UAE employees admit to opening suspicious emails: report

Mimecast has released a new research which highlights the risky behaviour of employees using company-issued devices.

Josh Douglas, Mimecast, suspicious emails
Josh Douglas, Mimecast

More than 1,000 respondents in countries throughout the globe were asked about their use of work devices for personal activities and how aware they are of today’s cyber risks. The results highlighted the need for better awareness training, as people are clicking on links or opening suspicious emails despite having been trained.

Earlier this year, an urgent request for IT teams across the globe was to ensure the efficient issuance of laptops and other computing devices to employees, as much of the workforce started working remote due to the novel coronavirus pandemic (COVID-19). A key priority for IT professionals was to then ensure their IT and security policies were ready for the rush to remote work.

Mimecast’s research found that in the UAE, 87 percent of respondents extensively use their company-issued device for personal matters, with two-thirds (66 percent) admitting to an increase in frequency since starting to work remote. The most common activities were checking personal email (57 percent), carrying out financial transactions (59 percent) and video calls with friends and family (50 percent).

According to the State of Email Security 2020 report, personal email and browsing the web/shopping online were already two areas of major concern for IT professionals. In the Middle East, 66 percent of respondents said there was a risk to checking personal email as the cause of a serious security mistake, and 65 percent thought surfing the web or online shopping could likely cause an incident.

Encouragingly, all of the respondents in the UAE (100 percent) claim to be aware that links in email, on social media sites and on websites can potentially infect their devices. Eighty-one percent have even received special cybersecurity awareness training related to working from home during the pandemic. However, this doesn’t always translate into putting this knowledge into practice.  The research highlights themes of a strong disconnect in certain countries, including the UAE. Despite the majority of respondents stating that they’ve had special awareness training, 61 percent still opened emails they considered to be suspicious.

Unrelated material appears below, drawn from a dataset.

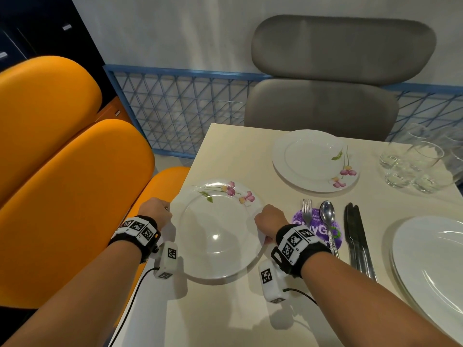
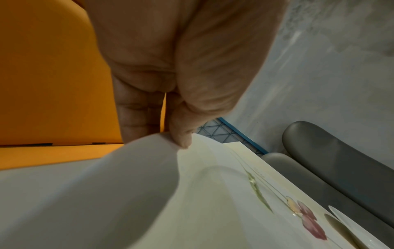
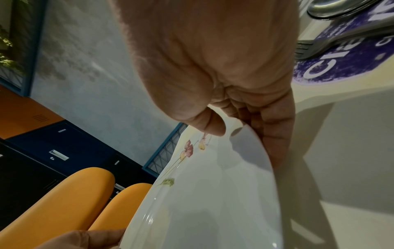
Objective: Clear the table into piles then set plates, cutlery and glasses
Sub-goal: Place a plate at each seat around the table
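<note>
A white plate with a pink flower print [image 1: 218,231] is at the table's near left edge, gripped by both hands. My left hand [image 1: 156,210] pinches its left rim, thumb on top [image 2: 181,136] and fingers beneath. My right hand [image 1: 269,219] pinches the right rim, thumb over it [image 3: 211,124] and fingers under. The plate [image 3: 202,202] looks slightly lifted off the table. A second flowered plate [image 1: 315,160] lies at the far side. A fork [image 1: 307,211], a spoon [image 1: 328,221] and dark knives [image 1: 357,239] lie to the right of my right hand.
A stack of plain white plates [image 1: 431,261] sits at the right edge. Several clear glasses [image 1: 413,164] stand at the far right. A purple round sticker [image 1: 318,229] lies under the fork and spoon. Orange chairs [image 1: 62,171] are left of the table, a grey chair [image 1: 333,78] beyond it.
</note>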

Meanwhile, 50 percent of the respondents admitted to not reporting suspicious emails to their IT or security teams.

“This research shows that while there is a lot of awareness training offered, most of training content and frequency is completely ineffective at winning the hearts and minds of employees to reduce today’s cyber security risks,” said Josh Douglas, vice president of threat intelligence.

“Better training is crucial to avoid putting any organisation at risk. Employees need to be engaged, and trainings need to be short, visual, relevant and include humour to make the message resonate. In fact, Mimecast has found that end-users who have taken Mimecast Awareness Training are 5.2 times less likely to click on dangerous links. Awareness training can’t be just another check-the-box activity if you want a security conscious organisation.”

Despite being the most tech savvy generation, younger workers may be putting organisations at greater risk. Surprisingly, 50 percent of the 16-24 age group in the UAE admitted to opening emails even though they looked suspicious. This group is also more guilty of blurring the lines between their business and personal usage of these devices. Everyone in the 16-24 age group (100 percent) reported using their issued devices for personal use, while only 50 percent of the older – 45-54- group admitted the same.

Respondents averaged 2.5 hours of personal activity on their work devices a day, above the global average of 1.9 hours. Over a third (34 percent) clocked more than 3 hours of non-work-related screen time, against a global average of 22 percent.

The research also revealed how habits differ between males and females. In the UAE, 92 percent of men reported using their corporate device for personal business versus 75 percent of women.